Dans ce contexte porteur, les encours de l’ETF BNP Paribas Easy Low Carbon 100 Europe ont été multipliés par 2,5 depuis un an, pour atteindre à fin octobre 377 millions d’euros, contre autour de 100 millions en 2015 et 2016. Et sur dix ans, la performance du tracker a représenté 129 %, soit 18 % de plus que l’indice MSCI Europe.
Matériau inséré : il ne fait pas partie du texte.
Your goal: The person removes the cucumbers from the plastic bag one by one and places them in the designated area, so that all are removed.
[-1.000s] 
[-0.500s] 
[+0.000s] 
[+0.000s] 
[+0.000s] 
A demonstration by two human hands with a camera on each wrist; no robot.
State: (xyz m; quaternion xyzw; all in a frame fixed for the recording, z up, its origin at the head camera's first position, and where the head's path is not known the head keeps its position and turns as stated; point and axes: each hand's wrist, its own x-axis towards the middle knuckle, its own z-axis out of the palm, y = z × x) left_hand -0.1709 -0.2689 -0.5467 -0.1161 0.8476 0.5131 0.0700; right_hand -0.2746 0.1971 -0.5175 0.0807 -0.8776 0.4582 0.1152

Comment traduire de manière concrète la question de l’impact climat dans un portefeuille ? D’une part en excluant de l'indice de référence les entreprises liées à l’industrie de l’armement et du tabac ; sachant qu’à partir de décembre prochain, les entreprises liées aux énergies fossiles seront également exclues du Low Carbon 100 Europe, comme l’a annoncé Euronext en juin dernier. Mais la démarche n’est pas uniquement exclusive, note Denis Panel, responsable du pôle de gestion MAQS de BNPPAM. De manière générale, l’indice Low Carbon 100 Europe est également construit sur une approche "bottom up", les entreprises pouvant avoir une politique ESG très différente au sein d’un même secteur.
Les valeurs sélectionnées pour la construction de l’indice sont ainsi choisies en fonction de leur bilan carbone dans l’ensemble des scopes 1,2 et 3 (NDLR. les émissions de scope 1 correspondent aux émissions directes réalisées par l’entreprise, c’est-à-dire à l’énergie utilisée pour les activités propres de l’entreprise, les émissions de scope 2 à celles qui ne sont pas forcément émises sur le site de production de la société et celles de scope 3 correspondant à toutes les autres). "Il n’est pas possible d’apprécier l’impact climat d’une entreprise uniquement sous l’angle scope 1. Il est important d’utiliser l’ensemble des scopes", explique Alain Grandjean, associé fondateur de Carbone 4. Ainsi dans le cas de Total, les émissions directes de scope 1 sont de 50 millions de tonnes de CO2 mais les émissions de scope 3 atteignent plus de 400 millions de tonnes.
Autre critère retenu pour sélectionner les 100 valeurs "vertueuses" de l’indice, la contribution positive des entreprises à la lutte contre le changement climatique. Enfin, les experts chargés de superviser la composition et l’évolution de l’indice prennent également en compte les déclarations des entreprises, un critère plus qualitatif et qui demande également de communiquer directement sur le sujet avec les responsables des sociétés pour vérifier l’honnêteté de leur démarche.
Ce fonds indiciel, qui depuis sa création a représenté une réduction d'environ 40 % d'émissions de gaz à effet de serre par rapport à son univers de sélection, est donc un bon exemple de l'engagement grandissant du secteur financier en faveur de la transition énergétique. "Pour que l'économie se décarbonise, nous avons besoin que la finance soit au rendez-vous, et que les pouvoirs publics mettent également en place des mesures pour lutter contre le réchauffement climatique, même si elles sont difficiles à faire accepter", conclut Alain Grandjean.